The most important element (and litmus test) of truly constructive feedback is that it’s helpful to the person it is given to. Even other well-accepted components of constructive feedback, such as including specific examples, delivering it in a timely manner, etc., are effective because they contribute to making the feedback helpful to the person receiving it.
In contrast, however, weaponized feedback is used to undermine the person it is given to, usually for someone else’s gain. For example, imagine a low-performing manager who feels outshined by a direct report who is doing exceptionally well, and fears he will soon lose his job to the high-performing employee. Now imagine that the manager gives negative feedback to the high-performing direct report about being “too assertive”, “setting goals too high”, or “overstepping boundaries”. While the manager may present the feedback as helpful, it isn’t actually rooted in helping the employee. Instead, the feedback stems from the manager’s fear of losing his job to his direct report, and is intended to keep the direct report from advancing. Moreover, it’s possible that the manager doesn’t even realize he is giving negative feedback for his own gain. Rather, by looking through the distorted lens of fear, he may perceive his direct report to be problematic and deserving of the negative feedback.
Similarly, weaponized feedback can be difficult to discern from constructive feedback because it is often presented under the guise of being well-intentioned. As such, it’s important to critically evaluate feedback before giving it merit or acting upon it, especially if you are a manager or Human Resources professional who receives feedback about your direct reports or company employees.
With that in mind, the context or situation associated with the feedback can provide useful clues for determining if the feedback is undermining. For example, here are a few contexts or “watch-out” situations that can contribute to weaponized feedback:
Competition – When employees compete for promotions, salary raises, or even praise from their managers, weaponized feedback can proliferate.
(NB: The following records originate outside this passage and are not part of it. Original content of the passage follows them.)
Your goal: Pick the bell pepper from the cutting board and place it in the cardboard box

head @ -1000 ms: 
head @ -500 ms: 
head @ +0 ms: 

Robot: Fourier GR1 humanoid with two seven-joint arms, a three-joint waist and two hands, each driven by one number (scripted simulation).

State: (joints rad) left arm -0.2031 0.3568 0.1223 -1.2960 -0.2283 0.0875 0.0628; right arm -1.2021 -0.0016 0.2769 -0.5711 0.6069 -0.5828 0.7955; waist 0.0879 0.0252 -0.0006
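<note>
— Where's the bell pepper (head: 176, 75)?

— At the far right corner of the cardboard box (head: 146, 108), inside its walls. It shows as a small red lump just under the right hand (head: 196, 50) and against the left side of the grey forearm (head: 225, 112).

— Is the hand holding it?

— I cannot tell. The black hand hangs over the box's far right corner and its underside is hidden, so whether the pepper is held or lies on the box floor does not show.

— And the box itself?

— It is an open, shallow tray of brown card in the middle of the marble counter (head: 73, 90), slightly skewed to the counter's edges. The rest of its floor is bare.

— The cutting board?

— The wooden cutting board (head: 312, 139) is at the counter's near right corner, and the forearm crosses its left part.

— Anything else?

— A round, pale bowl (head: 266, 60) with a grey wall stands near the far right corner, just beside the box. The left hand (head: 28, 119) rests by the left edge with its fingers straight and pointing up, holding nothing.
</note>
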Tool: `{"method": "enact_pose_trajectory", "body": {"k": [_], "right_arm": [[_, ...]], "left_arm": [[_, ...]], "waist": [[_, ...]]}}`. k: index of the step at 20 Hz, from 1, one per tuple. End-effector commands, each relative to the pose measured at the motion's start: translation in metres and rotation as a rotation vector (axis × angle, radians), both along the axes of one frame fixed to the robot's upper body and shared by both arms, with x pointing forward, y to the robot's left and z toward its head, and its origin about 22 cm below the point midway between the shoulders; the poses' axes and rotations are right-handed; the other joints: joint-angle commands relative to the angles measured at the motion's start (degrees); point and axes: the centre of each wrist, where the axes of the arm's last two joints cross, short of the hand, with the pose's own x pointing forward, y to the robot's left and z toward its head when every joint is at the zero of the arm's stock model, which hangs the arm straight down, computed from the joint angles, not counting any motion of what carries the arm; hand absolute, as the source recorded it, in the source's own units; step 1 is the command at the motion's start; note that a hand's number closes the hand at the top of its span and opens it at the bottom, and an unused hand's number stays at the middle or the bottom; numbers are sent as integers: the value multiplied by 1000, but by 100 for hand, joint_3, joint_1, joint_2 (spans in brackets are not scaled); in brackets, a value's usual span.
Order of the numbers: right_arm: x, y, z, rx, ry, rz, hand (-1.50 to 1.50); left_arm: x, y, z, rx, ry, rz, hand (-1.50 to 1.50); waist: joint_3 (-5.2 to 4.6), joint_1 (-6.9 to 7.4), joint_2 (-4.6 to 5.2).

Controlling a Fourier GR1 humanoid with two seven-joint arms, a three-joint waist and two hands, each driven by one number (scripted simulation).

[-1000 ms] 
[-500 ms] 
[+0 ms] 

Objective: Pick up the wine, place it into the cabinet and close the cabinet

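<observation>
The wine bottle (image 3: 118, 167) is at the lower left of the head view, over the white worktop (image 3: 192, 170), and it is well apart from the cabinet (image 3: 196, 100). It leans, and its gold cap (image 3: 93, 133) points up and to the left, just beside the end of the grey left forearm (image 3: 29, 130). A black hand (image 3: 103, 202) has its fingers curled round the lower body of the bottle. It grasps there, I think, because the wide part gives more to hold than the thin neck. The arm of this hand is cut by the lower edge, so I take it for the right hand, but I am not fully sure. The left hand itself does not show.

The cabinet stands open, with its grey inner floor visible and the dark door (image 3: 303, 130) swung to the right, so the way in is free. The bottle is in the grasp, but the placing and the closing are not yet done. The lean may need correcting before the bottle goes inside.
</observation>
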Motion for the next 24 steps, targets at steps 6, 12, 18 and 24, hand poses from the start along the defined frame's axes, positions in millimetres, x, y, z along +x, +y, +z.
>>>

Just like the example provided earlier about the low-performing manager being concerned about losing his job to his high-performing direct report, negative feedback can be misused to gain an unfair advantage in a competitive situation.
Social Cliques – Social cliques within organizations, almost by definition, tend to create an “us versus them” mentality (e.g., if you’re not an accepted member of the group, you’re perceived as an outsider). Similarly, some social cliques tend to breed gossip and even coordinated efforts to undermine people outside of the group (e.g., “smear campaigns”). If negative feedback or criticism stems from members of a social clique and targets a person outside of the group, it’s wise to consider if the feedback has been weaponized.
Envy – Instances where one employee wants what another has can also lead to weaponized feedback. A corner office, higher pay, a reserved parking spot, etc., can incite others to become envious, and in turn, lead them to conjure negative feedback about the person who has the desired accolades.
Mistakes and Failures – As you probably know, situations in which mistakes or failures occur can quickly lead to finger-pointing and blame (e.g., a lost client, botched product launch, etc.). Worse, that blame can often take the form of negative feedback levied upon people associated with the failure, regardless of whether something they did actually caused the mistake. With that in mind, it is especially important to carefully consider the validity of negative feedback associated with an incident of failure, as many people assume that negative feedback is true when it is linked to a negative outcome.
In sum, it is important to consider 1) if feedback is helpful to the person receiving it, and 2) the context from which feedback stems, when evaluating if it is genuinely constructive or weaponized in disguise.